After worldwide outrage over the harsh laws Sultan Hassanal Bolkiah announced in April — which stipulate that gay sex and adultery require death by stoning, and also punish lesbian sex through whipping and theft through amputation — Oxford reached out to the Sultan about the honorary law degree the distinguished institution awarded him in 1993.
“As part of the review process, the university wrote to notify the sultan on 26 April 2019, asking for his views by 7 June 2019,” the university told Reuters via email. “Through a letter dated 6 May 2019, the sultan replied with his decision to return the degree.”

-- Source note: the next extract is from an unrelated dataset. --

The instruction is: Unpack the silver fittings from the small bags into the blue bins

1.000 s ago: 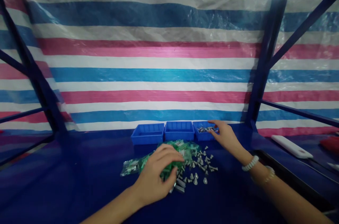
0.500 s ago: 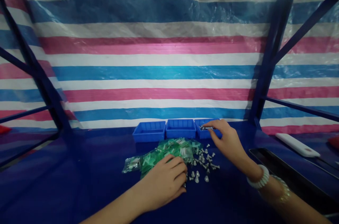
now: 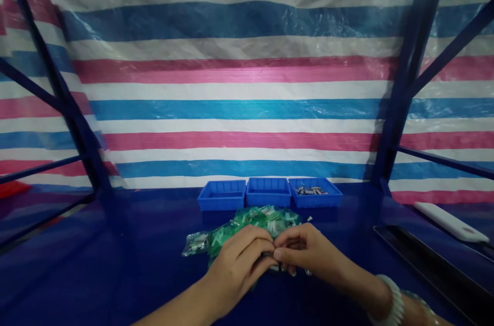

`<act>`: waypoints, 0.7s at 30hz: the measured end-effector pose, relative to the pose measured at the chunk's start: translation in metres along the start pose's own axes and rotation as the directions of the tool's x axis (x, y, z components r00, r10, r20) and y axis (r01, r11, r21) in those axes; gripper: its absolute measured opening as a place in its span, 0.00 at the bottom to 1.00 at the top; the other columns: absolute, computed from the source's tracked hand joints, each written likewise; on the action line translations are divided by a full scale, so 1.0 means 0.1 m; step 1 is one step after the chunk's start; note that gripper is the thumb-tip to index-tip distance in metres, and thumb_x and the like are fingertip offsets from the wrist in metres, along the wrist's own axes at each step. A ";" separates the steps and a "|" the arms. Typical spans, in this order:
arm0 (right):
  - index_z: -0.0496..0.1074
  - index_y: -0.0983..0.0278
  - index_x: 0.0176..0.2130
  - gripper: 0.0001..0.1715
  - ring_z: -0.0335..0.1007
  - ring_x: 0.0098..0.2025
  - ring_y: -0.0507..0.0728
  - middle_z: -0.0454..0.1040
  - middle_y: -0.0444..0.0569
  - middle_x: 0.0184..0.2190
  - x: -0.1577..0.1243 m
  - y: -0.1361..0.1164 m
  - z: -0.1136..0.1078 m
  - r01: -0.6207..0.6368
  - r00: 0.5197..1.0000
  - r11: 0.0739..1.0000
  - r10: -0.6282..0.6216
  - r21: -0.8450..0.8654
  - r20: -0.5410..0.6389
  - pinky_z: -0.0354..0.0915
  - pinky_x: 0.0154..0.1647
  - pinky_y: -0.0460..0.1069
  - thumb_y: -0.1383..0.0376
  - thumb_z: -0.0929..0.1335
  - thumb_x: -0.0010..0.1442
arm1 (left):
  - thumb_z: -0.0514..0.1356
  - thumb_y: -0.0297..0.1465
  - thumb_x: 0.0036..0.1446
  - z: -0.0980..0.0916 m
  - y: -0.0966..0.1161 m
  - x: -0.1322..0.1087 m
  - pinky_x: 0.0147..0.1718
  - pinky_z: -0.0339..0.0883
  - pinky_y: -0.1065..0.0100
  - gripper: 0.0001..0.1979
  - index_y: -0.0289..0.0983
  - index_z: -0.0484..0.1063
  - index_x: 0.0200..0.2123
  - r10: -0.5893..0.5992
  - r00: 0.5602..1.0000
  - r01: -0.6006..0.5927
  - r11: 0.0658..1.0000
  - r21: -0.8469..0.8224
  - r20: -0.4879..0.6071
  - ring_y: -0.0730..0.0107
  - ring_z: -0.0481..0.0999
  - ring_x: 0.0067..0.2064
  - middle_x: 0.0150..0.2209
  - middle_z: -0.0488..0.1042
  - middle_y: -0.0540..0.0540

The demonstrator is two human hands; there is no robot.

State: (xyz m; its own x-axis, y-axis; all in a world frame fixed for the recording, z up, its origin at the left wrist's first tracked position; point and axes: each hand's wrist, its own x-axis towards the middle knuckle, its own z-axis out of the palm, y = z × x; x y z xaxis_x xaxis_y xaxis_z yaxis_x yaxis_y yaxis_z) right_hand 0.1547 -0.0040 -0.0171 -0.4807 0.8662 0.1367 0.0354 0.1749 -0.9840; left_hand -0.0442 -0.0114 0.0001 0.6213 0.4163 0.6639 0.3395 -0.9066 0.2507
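Note:
My left hand [image 3: 245, 259] and my right hand [image 3: 311, 254] meet at the near edge of a pile of small clear bags with green contents [image 3: 266, 218]. Both are closed, fingertips almost touching. A dark sliver shows between the left thumb and fingers, too small to name. What the right thumb and forefinger pinch is hidden. Loose silver screw-like pieces [image 3: 293, 270] peek out below and behind the right hand, which covers most of them. A small clear bag [image 3: 196, 242] lies at the pile's left end.
Behind the pile stand a left blue bin [image 3: 222, 203], a middle blue bin [image 3: 269, 199] and a right blue bin [image 3: 318, 201] holding small metal pieces [image 3: 312, 190]. Further right lie a black flat panel [image 3: 428, 269] and a white oblong device [image 3: 450, 220]. Blue frame posts [image 3: 401, 94] flank the table.
My right hand has come from the right bin toward me and left, and now meets my left hand. The left hand stays near the pile. The view has shifted slightly.

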 end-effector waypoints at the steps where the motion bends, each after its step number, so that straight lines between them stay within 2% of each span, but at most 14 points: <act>1: 0.77 0.64 0.31 0.10 0.68 0.22 0.50 0.73 0.42 0.21 0.00 -0.01 -0.02 0.007 1.000 1.000 -0.007 0.005 -0.023 0.66 0.26 0.45 0.59 0.73 0.51 | 0.58 0.23 0.60 0.01 0.01 0.00 0.41 0.69 0.66 0.07 0.38 0.69 0.41 -0.021 0.999 0.021 1.000 -0.009 -0.040 0.65 0.74 0.41 0.39 0.73 0.43; 4: 0.76 0.65 0.31 0.08 0.70 0.27 0.52 0.75 0.43 0.25 -0.01 -0.10 -0.07 0.085 0.981 0.993 -0.097 -0.076 -0.170 0.68 0.31 0.46 0.64 0.73 0.49 | 0.57 0.20 0.57 0.06 0.06 0.01 0.42 0.70 0.62 0.11 0.39 0.69 0.42 -0.190 0.973 0.181 0.980 -0.083 -0.129 0.63 0.74 0.42 0.40 0.72 0.43; 5: 0.75 0.64 0.32 0.06 0.70 0.28 0.52 0.75 0.44 0.26 -0.02 -0.14 -0.08 0.128 0.963 0.982 -0.157 -0.140 -0.219 0.68 0.31 0.46 0.65 0.73 0.50 | 0.57 0.20 0.55 0.08 0.08 0.00 0.41 0.71 0.62 0.13 0.39 0.69 0.42 -0.265 0.956 0.247 0.958 -0.145 -0.122 0.63 0.74 0.42 0.41 0.72 0.43; 7: 0.75 0.63 0.32 0.05 0.69 0.29 0.52 0.74 0.45 0.28 -0.05 -0.19 -0.08 0.228 0.913 0.922 -0.314 -0.313 -0.260 0.68 0.31 0.47 0.67 0.72 0.51 | 0.57 0.20 0.53 0.14 0.11 -0.02 0.42 0.72 0.61 0.16 0.40 0.69 0.45 -0.397 0.917 0.364 0.875 -0.319 -0.042 0.63 0.75 0.43 0.44 0.72 0.43; 9: 0.75 0.62 0.34 0.05 0.68 0.30 0.53 0.72 0.46 0.29 -0.10 -0.20 -0.05 0.345 0.847 0.790 -0.495 -0.507 -0.194 0.67 0.31 0.47 0.69 0.71 0.53 | 0.57 0.21 0.53 0.19 0.13 -0.04 0.45 0.72 0.59 0.19 0.41 0.68 0.48 -0.480 0.874 0.448 0.728 -0.519 0.080 0.62 0.75 0.45 0.50 0.71 0.42; 11: 0.76 0.60 0.37 0.07 0.68 0.32 0.54 0.72 0.46 0.30 -0.13 -0.18 -0.03 0.461 0.770 0.608 -0.636 -0.647 -0.049 0.66 0.31 0.47 0.69 0.71 0.56 | 0.58 0.23 0.52 0.22 0.14 -0.07 0.49 0.69 0.56 0.21 0.41 0.67 0.50 -0.505 0.839 0.490 0.543 -0.682 0.201 0.61 0.75 0.48 0.53 0.70 0.41; 13: 0.75 0.59 0.43 0.11 0.67 0.32 0.54 0.71 0.47 0.31 -0.15 -0.14 -0.01 0.540 0.705 0.462 -0.705 -0.703 0.078 0.66 0.30 0.48 0.69 0.70 0.58 | 0.59 0.23 0.51 0.24 0.13 -0.08 0.51 0.67 0.54 0.23 0.42 0.68 0.51 -0.490 0.825 0.492 0.380 -0.783 0.281 0.59 0.75 0.50 0.52 0.71 0.42; 14: 0.74 0.58 0.45 0.13 0.67 0.32 0.54 0.71 0.47 0.31 -0.16 -0.13 -0.01 0.556 0.687 0.428 -0.719 -0.713 0.104 0.66 0.29 0.48 0.69 0.69 0.59 | 0.60 0.21 0.49 0.24 0.12 -0.08 0.52 0.66 0.54 0.24 0.42 0.69 0.51 -0.480 0.826 0.480 0.324 -0.815 0.296 0.58 0.74 0.51 0.52 0.72 0.42; 15: 0.73 0.57 0.46 0.14 0.67 0.31 0.54 0.71 0.47 0.31 -0.16 -0.13 -0.02 0.558 0.678 0.423 -0.728 -0.714 0.099 0.66 0.29 0.48 0.69 0.69 0.59 | 0.59 0.20 0.47 0.24 0.10 -0.09 0.52 0.66 0.55 0.26 0.42 0.70 0.51 -0.472 0.830 0.462 0.285 -0.840 0.297 0.57 0.72 0.53 0.51 0.73 0.43; 17: 0.73 0.57 0.45 0.13 0.68 0.32 0.54 0.72 0.47 0.31 -0.15 -0.16 -0.04 0.535 0.682 0.482 -0.732 -0.694 0.017 0.67 0.30 0.48 0.69 0.68 0.60 | 0.58 0.17 0.41 0.24 0.05 -0.09 0.52 0.66 0.55 0.31 0.43 0.71 0.51 -0.470 0.842 0.413 0.246 -0.877 0.265 0.56 0.70 0.56 0.50 0.74 0.44; 19: 0.74 0.58 0.42 0.10 0.70 0.33 0.55 0.73 0.47 0.32 -0.14 -0.21 -0.06 0.495 0.702 0.579 -0.706 -0.648 -0.095 0.69 0.33 0.49 0.69 0.69 0.59 | 0.56 0.16 0.36 0.23 0.01 -0.08 0.52 0.66 0.55 0.36 0.43 0.71 0.52 -0.460 0.861 0.357 0.241 -0.902 0.218 0.54 0.68 0.57 0.52 0.74 0.43; 21: 0.74 0.59 0.40 0.09 0.72 0.34 0.55 0.75 0.47 0.33 -0.12 -0.25 -0.08 0.431 0.747 0.701 -0.630 -0.568 -0.210 0.70 0.34 0.49 0.68 0.70 0.57 | 0.55 0.16 0.34 0.20 0.00 -0.06 0.53 0.65 0.54 0.38 0.43 0.71 0.52 -0.446 0.878 0.314 0.260 -0.913 0.175 0.53 0.66 0.59 0.54 0.72 0.44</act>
State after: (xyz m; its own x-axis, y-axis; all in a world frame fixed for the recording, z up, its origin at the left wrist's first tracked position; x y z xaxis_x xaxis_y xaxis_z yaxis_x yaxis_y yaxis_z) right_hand 0.1663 -0.0151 0.0066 -0.1975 0.6355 0.7464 0.3153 0.7621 -0.5655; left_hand -0.0338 -0.0128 -0.0185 0.5177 0.7816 0.3480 -0.3620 -0.1685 0.9168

More than 115,000 people signed a petition on Change.org calling on Oxford to rescind the degree. Celebrities including George Clooney and Elton John also spoke out against the Sultan’s proposals.
Gay sex and a number of other acts, including rape, adultery, sodomy, extramarital sex for Muslims and insulting the Prophet Muhammed, are all punishable by death under the rollout of the new Sharia laws, though widespread condemnation of the code prompted a moratorium on the anti-LGBT punishments.
Earlier this month, the Sultan said in a speech that the predominantly Muslim Asian nation of about 450,000 people would not enforce the draconian laws — acknowledging they raised “many questions and misperceptions” — but also defended them, saying they had “merit.”
Before the Sultan announced the changes in April, homosexuality was illegal in Brunei, but punished through prison time.